Go from the first line below to the one with "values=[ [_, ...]" and print each line exactly.
____
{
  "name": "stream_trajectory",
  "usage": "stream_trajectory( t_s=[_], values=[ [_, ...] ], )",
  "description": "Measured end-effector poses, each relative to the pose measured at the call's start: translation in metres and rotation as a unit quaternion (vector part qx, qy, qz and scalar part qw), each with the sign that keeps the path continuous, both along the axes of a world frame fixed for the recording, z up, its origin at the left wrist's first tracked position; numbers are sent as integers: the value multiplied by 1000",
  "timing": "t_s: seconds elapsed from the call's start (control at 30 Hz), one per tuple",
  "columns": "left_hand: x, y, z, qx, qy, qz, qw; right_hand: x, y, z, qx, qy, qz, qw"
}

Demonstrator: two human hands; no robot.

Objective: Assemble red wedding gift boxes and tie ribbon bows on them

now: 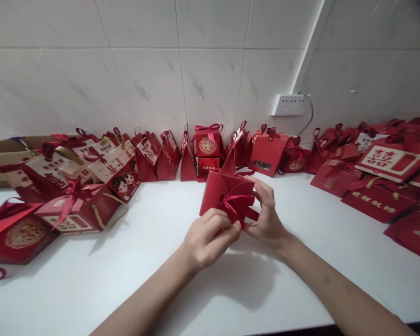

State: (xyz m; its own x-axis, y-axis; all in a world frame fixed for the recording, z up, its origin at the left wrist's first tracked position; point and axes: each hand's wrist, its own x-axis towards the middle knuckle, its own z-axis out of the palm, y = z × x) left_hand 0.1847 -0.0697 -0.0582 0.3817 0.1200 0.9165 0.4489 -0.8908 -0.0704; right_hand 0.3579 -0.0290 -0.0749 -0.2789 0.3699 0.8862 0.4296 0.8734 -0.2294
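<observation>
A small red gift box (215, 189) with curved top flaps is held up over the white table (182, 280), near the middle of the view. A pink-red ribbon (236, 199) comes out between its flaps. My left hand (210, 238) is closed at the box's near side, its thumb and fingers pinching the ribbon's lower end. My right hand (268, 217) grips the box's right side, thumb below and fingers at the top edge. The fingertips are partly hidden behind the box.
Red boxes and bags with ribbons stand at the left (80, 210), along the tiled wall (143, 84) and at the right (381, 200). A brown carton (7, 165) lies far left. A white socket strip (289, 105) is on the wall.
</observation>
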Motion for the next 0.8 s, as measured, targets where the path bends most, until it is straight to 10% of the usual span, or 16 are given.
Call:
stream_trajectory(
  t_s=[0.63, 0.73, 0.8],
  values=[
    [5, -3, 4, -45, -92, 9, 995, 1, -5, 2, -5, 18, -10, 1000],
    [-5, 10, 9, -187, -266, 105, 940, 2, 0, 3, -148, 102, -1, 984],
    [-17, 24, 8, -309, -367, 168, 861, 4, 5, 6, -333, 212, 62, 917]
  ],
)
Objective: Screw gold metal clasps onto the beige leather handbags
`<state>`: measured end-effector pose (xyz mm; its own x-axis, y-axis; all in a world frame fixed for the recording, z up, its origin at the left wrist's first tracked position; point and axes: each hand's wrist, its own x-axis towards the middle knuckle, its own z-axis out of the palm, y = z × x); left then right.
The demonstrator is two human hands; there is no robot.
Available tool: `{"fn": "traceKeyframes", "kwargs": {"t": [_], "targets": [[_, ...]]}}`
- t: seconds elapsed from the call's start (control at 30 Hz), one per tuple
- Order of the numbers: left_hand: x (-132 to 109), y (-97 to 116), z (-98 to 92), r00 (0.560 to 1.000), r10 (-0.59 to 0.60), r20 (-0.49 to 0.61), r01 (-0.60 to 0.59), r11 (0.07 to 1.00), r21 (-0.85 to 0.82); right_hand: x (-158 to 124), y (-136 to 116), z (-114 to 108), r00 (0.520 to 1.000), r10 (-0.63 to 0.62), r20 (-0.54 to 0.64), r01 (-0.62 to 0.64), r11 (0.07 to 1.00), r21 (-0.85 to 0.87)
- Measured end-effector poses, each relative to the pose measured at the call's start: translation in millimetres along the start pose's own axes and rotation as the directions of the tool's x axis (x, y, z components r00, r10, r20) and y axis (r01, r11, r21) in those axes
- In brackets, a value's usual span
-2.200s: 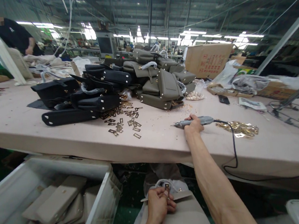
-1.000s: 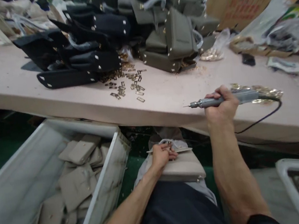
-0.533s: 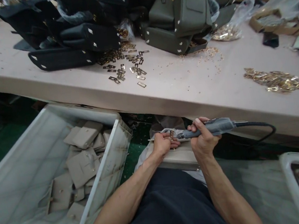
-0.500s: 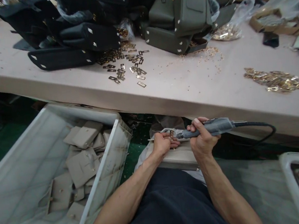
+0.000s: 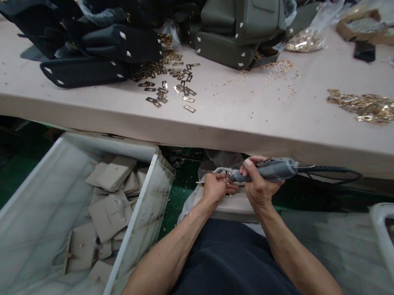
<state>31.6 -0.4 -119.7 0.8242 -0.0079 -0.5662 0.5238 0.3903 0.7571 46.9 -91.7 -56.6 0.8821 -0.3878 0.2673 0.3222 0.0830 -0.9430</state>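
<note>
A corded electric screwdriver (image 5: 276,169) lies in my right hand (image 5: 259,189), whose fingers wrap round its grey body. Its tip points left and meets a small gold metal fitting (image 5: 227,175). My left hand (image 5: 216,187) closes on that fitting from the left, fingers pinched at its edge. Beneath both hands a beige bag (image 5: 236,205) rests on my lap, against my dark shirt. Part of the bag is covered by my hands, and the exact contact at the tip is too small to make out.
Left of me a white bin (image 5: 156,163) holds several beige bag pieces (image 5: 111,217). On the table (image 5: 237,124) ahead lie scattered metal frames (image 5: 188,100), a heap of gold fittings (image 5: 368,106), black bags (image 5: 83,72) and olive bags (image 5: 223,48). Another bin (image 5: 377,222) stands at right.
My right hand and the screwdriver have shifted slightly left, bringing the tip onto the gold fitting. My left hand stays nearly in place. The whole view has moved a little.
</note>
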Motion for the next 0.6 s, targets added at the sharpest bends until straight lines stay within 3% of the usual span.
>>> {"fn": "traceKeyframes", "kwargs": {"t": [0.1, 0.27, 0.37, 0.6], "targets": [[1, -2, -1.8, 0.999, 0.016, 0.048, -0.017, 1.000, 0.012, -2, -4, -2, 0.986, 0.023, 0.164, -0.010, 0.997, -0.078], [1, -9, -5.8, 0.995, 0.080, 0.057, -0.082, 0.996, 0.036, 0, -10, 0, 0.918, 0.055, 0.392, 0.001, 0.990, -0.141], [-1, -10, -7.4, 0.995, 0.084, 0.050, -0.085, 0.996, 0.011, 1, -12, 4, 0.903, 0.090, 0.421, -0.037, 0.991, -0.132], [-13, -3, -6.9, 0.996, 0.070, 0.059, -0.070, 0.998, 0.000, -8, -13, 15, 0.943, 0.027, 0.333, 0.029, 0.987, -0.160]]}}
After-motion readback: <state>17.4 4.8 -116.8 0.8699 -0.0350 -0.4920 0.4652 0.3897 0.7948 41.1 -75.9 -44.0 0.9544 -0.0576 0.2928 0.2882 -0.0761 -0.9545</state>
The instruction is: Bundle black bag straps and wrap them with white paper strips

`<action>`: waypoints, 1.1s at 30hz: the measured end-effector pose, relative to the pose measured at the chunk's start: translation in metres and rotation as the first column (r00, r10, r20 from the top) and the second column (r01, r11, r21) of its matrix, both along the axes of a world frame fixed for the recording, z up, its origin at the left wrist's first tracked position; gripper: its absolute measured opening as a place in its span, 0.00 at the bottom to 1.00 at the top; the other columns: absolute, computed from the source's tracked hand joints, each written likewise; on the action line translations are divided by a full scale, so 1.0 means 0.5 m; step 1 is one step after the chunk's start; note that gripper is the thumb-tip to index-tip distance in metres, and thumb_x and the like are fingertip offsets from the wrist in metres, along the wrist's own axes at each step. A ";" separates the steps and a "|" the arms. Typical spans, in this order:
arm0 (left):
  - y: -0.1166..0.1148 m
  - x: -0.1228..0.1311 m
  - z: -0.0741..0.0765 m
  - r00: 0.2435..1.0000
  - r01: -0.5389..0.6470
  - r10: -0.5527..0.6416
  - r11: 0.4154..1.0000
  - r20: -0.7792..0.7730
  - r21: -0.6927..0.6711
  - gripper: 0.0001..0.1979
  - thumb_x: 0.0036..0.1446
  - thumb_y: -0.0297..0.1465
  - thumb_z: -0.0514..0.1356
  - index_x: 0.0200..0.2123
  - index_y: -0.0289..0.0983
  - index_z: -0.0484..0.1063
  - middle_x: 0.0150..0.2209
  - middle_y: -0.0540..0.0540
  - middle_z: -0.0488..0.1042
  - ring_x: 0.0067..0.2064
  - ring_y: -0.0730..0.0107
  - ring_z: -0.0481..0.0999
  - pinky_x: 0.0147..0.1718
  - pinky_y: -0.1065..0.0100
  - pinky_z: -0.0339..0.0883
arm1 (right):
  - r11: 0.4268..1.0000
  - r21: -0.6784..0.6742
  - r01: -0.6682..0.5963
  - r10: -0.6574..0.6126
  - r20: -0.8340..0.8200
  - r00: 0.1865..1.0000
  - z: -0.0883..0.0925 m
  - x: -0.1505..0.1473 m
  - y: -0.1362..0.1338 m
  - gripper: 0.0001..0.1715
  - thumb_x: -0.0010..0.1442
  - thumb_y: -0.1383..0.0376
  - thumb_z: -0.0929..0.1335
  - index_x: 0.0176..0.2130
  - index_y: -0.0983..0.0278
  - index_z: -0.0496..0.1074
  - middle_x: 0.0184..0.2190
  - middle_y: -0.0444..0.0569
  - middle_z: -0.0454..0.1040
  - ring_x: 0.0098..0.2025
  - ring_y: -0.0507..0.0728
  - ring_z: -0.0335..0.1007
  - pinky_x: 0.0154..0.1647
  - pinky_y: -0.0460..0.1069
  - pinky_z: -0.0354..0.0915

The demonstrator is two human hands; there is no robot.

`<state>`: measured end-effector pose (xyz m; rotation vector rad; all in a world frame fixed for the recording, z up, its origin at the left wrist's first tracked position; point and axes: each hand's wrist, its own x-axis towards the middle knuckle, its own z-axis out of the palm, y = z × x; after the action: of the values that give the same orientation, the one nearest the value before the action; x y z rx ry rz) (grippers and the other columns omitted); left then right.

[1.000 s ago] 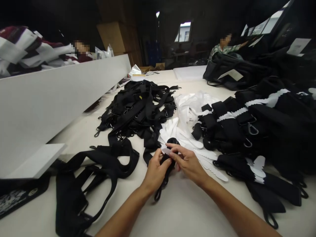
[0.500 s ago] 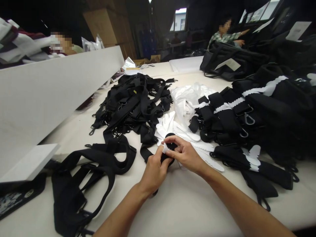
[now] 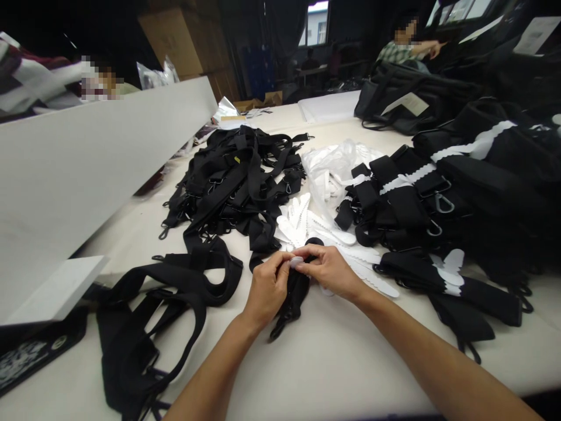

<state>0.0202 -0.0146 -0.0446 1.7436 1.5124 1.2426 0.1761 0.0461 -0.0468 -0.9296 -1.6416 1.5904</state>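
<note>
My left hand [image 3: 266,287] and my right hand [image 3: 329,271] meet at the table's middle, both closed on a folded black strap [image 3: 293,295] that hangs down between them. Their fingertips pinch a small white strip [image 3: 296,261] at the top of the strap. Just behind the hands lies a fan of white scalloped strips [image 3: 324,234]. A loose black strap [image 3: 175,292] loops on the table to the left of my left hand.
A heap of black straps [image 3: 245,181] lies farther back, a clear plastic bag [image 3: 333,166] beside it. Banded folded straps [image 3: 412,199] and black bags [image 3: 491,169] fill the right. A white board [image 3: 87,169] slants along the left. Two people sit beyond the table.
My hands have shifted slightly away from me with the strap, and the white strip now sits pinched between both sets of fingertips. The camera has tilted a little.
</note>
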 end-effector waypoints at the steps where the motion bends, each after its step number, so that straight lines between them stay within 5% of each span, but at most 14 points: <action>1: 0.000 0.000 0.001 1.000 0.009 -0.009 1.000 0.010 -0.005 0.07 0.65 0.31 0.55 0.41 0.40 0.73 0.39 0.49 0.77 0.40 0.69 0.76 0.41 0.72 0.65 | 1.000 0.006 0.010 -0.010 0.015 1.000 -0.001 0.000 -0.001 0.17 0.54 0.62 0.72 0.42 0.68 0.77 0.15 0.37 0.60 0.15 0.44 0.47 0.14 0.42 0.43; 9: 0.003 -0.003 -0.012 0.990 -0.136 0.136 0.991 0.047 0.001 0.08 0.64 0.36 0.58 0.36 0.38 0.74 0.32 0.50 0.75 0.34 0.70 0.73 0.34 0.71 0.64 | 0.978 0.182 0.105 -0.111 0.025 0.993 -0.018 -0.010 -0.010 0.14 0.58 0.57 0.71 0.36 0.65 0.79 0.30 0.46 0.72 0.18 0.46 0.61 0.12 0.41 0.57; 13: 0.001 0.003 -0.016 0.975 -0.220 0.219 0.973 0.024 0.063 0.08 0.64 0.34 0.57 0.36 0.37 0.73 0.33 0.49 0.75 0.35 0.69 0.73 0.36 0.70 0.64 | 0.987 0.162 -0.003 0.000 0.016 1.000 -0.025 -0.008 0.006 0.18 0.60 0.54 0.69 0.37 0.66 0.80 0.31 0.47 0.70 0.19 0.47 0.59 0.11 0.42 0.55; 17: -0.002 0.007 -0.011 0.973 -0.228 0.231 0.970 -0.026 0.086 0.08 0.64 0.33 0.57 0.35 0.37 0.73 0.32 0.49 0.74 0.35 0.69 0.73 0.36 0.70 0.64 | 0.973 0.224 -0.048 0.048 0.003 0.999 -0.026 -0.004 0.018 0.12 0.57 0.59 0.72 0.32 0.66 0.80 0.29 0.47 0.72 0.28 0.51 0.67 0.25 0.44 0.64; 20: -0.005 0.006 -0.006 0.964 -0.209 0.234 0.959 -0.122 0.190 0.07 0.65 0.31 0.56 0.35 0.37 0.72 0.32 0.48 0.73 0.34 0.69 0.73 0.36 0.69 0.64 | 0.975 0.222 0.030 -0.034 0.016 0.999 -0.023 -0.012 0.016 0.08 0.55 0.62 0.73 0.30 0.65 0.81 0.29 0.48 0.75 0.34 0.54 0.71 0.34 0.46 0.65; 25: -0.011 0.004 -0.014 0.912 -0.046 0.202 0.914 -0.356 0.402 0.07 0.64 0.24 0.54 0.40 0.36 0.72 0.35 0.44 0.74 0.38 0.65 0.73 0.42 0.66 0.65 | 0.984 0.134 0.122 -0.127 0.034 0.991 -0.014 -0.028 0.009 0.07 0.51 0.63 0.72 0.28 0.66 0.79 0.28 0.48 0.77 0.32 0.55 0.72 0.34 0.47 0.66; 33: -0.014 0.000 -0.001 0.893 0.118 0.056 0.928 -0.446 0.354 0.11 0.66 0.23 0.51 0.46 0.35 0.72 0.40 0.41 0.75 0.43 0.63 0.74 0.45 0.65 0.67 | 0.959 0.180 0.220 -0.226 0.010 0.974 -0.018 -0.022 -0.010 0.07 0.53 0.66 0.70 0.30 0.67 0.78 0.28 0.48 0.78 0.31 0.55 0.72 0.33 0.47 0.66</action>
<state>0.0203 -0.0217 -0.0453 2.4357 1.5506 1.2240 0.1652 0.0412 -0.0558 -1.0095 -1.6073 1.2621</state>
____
* RESPONSE TO THIS TASK *
{
  "name": "stream_trajectory",
  "usage": "stream_trajectory( t_s=[_], values=[ [_, ...] ], )",

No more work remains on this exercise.